Lars-Meijer · 2017-03-08T14:52:29Z

@m1ome Yeah I saw that, but it seems to me like checking 5 (as in the example) million keys 5x a second would be a huge performance hit. But maybe I am misinterpreting the code.

From the sleep 100 milliseconds it also seems to me that this happens 10x every second (dispite what the doc says), but again, I might be mistaken there.

tidwall · 2017-03-08T14:54:00Z

More specifically I am interested in knowing what performance impact it has if I have a lot (say for example 5 million) of points that all have an expire time?

That's a good question. I don't have performance metrics around expirations. Though I would expect that 5 million points with all having TTLs shouldn't be a problem in most cases.

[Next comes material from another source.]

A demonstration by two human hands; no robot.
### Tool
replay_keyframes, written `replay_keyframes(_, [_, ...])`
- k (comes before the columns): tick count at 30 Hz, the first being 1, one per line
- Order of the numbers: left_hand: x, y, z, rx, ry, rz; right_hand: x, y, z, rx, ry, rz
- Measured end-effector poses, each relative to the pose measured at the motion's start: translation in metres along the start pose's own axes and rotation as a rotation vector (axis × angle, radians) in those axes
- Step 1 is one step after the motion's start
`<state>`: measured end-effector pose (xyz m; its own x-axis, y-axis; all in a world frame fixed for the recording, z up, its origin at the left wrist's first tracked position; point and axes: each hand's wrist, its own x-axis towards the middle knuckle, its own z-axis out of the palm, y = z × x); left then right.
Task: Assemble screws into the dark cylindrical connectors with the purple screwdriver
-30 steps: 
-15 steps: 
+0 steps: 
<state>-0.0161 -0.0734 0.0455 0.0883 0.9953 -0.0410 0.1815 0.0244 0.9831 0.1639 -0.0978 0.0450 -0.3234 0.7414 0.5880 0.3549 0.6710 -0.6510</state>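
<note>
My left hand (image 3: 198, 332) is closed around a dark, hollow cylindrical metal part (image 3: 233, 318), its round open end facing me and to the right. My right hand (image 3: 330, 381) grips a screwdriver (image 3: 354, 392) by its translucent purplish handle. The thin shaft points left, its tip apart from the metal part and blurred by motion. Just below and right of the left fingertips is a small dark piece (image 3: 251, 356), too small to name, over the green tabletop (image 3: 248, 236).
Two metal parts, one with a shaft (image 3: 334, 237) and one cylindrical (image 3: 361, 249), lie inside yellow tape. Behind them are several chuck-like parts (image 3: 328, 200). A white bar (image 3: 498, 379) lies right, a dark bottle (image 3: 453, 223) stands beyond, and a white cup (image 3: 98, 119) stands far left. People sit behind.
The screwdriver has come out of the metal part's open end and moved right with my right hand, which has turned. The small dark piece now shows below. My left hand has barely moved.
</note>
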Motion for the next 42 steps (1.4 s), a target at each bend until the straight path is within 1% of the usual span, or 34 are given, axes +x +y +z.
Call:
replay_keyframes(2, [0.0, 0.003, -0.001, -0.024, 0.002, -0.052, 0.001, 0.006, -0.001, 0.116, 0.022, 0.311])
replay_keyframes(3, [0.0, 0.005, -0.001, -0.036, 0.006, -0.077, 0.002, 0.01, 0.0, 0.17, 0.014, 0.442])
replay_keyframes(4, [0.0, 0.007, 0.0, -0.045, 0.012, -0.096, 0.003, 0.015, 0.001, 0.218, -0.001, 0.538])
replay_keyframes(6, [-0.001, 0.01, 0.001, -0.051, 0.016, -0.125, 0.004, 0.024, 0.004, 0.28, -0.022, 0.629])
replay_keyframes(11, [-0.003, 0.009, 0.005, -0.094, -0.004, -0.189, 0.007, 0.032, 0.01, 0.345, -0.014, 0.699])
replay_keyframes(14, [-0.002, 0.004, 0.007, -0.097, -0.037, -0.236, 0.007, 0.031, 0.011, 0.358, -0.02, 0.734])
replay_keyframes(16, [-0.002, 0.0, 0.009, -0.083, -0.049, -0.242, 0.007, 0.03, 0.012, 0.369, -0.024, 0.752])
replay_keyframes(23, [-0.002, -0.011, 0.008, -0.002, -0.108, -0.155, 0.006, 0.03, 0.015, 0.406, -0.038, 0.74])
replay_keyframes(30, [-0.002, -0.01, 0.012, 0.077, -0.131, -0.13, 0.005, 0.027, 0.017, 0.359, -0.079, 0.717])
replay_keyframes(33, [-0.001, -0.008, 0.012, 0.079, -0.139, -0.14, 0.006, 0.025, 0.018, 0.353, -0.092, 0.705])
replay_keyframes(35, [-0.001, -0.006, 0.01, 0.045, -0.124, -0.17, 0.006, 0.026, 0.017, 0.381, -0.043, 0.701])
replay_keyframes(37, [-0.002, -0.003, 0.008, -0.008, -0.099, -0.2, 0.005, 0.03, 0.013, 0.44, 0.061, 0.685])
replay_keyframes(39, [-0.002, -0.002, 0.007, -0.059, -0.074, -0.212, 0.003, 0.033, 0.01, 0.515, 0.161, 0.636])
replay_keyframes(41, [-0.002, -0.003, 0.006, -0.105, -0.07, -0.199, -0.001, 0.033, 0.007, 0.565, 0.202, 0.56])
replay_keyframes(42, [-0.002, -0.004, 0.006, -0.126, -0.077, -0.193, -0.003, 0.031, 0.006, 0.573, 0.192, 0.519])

Is the implementation based on Redis implementation of Expire?

The Tile38 implementation is roughly based on Redis, but it's performance is not as good. This is primarily because Tile38 uses a background routine that cleans up expired keys using a locking strategy that makes use of mutexes (maybe a little too much). Redis is single threaded and doesn't need locks, it has an event based clean up routine which is lightweight.

And what if I access a key that is expired but has not yet been removed, are they passively removed like it is the case in Redis?

No it's not passive. The Tile38 background routine must remove the key before it disappears from read commands like GET and NEARBY.

Are there any gurantees on expiry?

No. We would need to add the passive removal of a key feature in order to have guarantees. This is because we are relying on the performance background cleanup routine, which could take longer depending on the number of items queued for expiration.

The routine usually executes every 100 milliseconds, and in some cases under a millisecond.

Tile38 expiration logic is stable and adequate in most scenarios, but there's a ton that can be improved upon.

Please let me know if you run into any problems, or have any suggestions.

Lars-Meijer · 2017-03-08T15:05:14Z

Maybe it is a possibility to make the background scan timeout configurable as a quick "fix" if the background scan every 100ms becomes a problem. I haven't really tested performance of this myself either. For my use case clean-up within 100 ms is more than adequate, I would be fine with cleanup every second or even every few seconds.

I will let you know if I run into any problems.

tidwall · 2017-03-08T15:05:19Z

@Lars-Meijer I agree that there may be slow down with the frequency of expire checks times the number of items.

There's quite a few optimizations that can be done to increase performance.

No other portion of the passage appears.